■ **WHAT YOU SHOULD DO**
All lines from the one containing "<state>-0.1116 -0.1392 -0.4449" through the final line of the listing below are to be retyped exactly; nothing else goes in the result.

*** Block opens ***

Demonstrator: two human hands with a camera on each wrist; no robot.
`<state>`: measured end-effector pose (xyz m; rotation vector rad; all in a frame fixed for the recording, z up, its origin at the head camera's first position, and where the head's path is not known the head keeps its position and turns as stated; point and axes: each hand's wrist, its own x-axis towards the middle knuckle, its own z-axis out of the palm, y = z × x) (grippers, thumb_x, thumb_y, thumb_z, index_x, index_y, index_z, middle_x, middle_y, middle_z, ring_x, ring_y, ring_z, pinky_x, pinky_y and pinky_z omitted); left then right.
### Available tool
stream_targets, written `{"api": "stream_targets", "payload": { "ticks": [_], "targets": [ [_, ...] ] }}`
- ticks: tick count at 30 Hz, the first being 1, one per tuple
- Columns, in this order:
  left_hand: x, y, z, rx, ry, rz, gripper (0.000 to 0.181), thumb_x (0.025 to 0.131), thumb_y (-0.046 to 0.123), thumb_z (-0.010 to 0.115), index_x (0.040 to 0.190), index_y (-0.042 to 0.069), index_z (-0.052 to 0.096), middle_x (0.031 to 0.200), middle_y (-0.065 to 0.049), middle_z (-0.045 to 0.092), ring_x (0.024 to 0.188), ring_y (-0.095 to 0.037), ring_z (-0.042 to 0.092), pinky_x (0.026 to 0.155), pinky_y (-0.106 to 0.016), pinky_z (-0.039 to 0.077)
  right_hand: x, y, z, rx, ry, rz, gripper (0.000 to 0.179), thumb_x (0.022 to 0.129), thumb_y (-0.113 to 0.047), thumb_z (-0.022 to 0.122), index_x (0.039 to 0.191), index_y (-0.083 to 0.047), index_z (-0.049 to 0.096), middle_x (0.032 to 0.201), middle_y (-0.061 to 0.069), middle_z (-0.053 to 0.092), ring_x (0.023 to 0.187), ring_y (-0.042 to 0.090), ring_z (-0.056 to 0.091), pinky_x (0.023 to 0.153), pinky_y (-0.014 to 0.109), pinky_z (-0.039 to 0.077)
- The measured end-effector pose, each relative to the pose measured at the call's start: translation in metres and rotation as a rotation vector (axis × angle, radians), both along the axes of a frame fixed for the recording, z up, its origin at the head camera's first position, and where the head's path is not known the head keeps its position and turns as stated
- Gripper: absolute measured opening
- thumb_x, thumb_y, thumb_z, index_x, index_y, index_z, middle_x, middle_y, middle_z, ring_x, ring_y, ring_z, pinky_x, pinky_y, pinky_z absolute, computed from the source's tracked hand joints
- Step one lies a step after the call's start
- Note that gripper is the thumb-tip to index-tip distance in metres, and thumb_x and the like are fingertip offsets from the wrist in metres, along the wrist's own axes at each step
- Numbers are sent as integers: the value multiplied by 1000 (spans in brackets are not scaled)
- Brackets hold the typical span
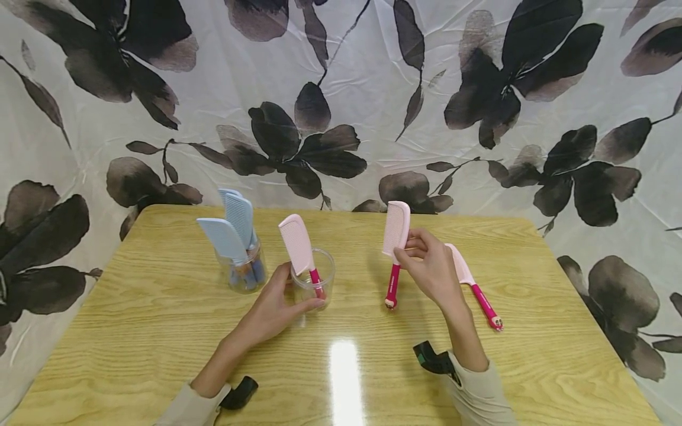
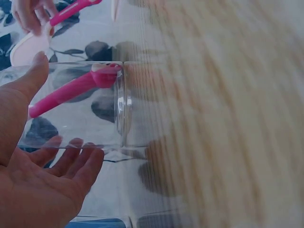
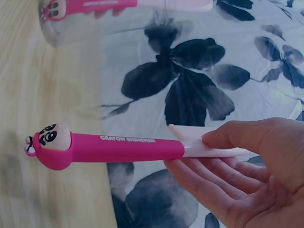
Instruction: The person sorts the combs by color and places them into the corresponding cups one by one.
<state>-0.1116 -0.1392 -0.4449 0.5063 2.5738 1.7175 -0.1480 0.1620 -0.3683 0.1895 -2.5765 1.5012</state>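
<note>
My left hand wraps a clear plastic cup on the wooden table; thumb and fingers lie on either side of its wall. A pink comb with a magenta handle stands in that cup. To the right, my right hand pinches a second pink comb upright, its cartoon-head handle tip at the tabletop. The fingers grip it where handle meets teeth.
A third pink comb lies flat on the table behind my right hand. Another clear cup holding several blue combs stands left of the held cup. A white cloth with dark leaves hangs all round.
</note>
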Motion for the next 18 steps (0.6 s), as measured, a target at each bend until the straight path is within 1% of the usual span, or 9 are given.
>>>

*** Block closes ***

■ **EXERCISE ANSWER**
<state>-0.1116 -0.1392 -0.4449 0.5063 2.5738 1.7175 -0.1480 0.1620 -0.3683 0.1895 -2.5765 1.5012</state>
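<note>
My left hand wraps a clear plastic cup on the wooden table; thumb and fingers lie on either side of its wall. A pink comb with a magenta handle stands in that cup. To the right, my right hand pinches a second pink comb upright, its cartoon-head handle tip at the tabletop. The fingers grip it where handle meets teeth.
A third pink comb lies flat on the table behind my right hand. Another clear cup holding several blue combs stands left of the held cup. A white cloth with dark leaves hangs all round.
</note>
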Motion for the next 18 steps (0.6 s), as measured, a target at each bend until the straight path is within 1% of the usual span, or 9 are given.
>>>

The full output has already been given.